Despite a high degree of similarity in terms of clinical symptomatology and treatment response between SZ and VLOSLP patients, the etiology of them was supposed to be different. While VLOSLP was assumed to have a neurovascular or/and neurodegenerative origin (46), SZ is considered to be an early-onset disease underlying neurodevelopmental aspects (47). The current case of VLOSLP might display similar neural alterations of auditory and language processing (associated with altered self-monitoring and misinterpretation of the own thoughts, which leads to AVH) as SZ patients do (48). Concerning VLOSLP, one can speculate that alterations within those neural circuits could be caused by vascular or neurodegenerative lesions or may possibly reflect stress-related accelerated brain aging (3)—an aspect which should be investigated in further research. The current case report also indicates that the treatment known to be efficient in SZ was also successful in VLOSLP. A positive effect of TBS on AVH relief in VLOSLP supplements earlier reports of TBS-induced improvement of AVH in younger patients (49, 50). This might be interpreted that the use of rTMS/TBS may effectively treat AVH for a wide range of age groups.

Clinical Implications

Considering the world's growing and increasingly aging population, VLOSLP might become more important in future clinical settings (51). Up to two-thirds of VLOSLP patients respond to antipsychotic medication (52, 53), but with increasing age, the risk of adverse effects of medication increases significantly (54). Elderly patients show increased sensitivity to pharmacological interventions and are more frequently affected by severe adverse responses to antipsychotics (cognitive decline, sedation, extrapyramidal motor effects), resulting from altered metabolic functions, co-morbidities, and medical interactions (53, 55). In the case of Mr. WF, the cerebral arteriosclerotic encephalopathy, and the possible neurodegenerative disease were accompanied by hypersensitivity of cognitive and extrapyramidal side effects. Antipsychotic treatment in the elderly population should therefore often be managed as a smaller daily dose that may reduce their efficacy. In comorbid dementia, antipsychotic medication was also reported to be associated with inferior efficacy and potential risks, including a shorter life expectancy (56, 57). Thus, more therapeutic options are needed. As recently demonstrated for AVH treatment in younger SZ patients (22) and in elderly depressed patients (58), non-invasive brain stimulation techniques (e.g., rTMS and TBS) are beneficial in terms of the tolerance, side-effect profile, and patient's acceptance. Therefore, they can be integrated into everyday clinical practice and might become an appropriate option to treat affective and psychotic symptoms occurring, particularly in elderly patients.

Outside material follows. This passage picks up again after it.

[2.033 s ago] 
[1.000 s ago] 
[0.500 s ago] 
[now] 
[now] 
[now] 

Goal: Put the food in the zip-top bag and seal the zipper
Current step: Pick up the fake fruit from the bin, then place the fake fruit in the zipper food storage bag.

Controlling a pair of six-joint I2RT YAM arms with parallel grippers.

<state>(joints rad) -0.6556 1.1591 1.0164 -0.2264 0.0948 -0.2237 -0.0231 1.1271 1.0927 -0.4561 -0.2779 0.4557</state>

The benefits of the well-tolerated rTMS/TBS as an add-on treatment option may allow the use of a lower antipsychotic dosage for treating AVH and will result in a lower burden of adverse side effects on the patients' health, especially those of older age.

Limitations

This case study comprises several strengths and limitations. The transferability of therapeutic effects for VLOSLP patients is strongly limited by the naturalistic single-case design of the present study, although favorable treatment effects were found in the current case. There is often a high variance of fMRI findings even though robust activation of the auditory cortex could be found after tonal stimulation. However, MRI findings are currently rare in investigating VLOSLP. Therefore, we encourage other groups to report their observation providing a better understanding of pathophysiology underlining VLOSLP in the future.

Conclusion

The clinical case described in the current manuscript indicates that the novel non-invasive brain stimulation techniques (e.g., TBS) can be used as a tool facilitating medicament effects, particularly for managing AVHs in VLOSLP. Considering the responsiveness to the same treatment (antipsychotic medication and rTMS/ TBS), and our imaging data possibly indicating to disturbed auditory processing in VLOSLP, we speculate that a common pathophysiological pathway may be responsible for auditory verbal hallucinations in SZ and VLOSLP. Given methodical limitations of the current case study, this assumption should be treated with caution and be addressed in future research. Combining conventional (i.e., antipsychotic medication) and novel (brain stimulation) therapy approaches may offer an improvement treatment by greater effectiveness and fewer side effects. Further case series and prospective controlled studies on larger collectives are required to validate this outcome.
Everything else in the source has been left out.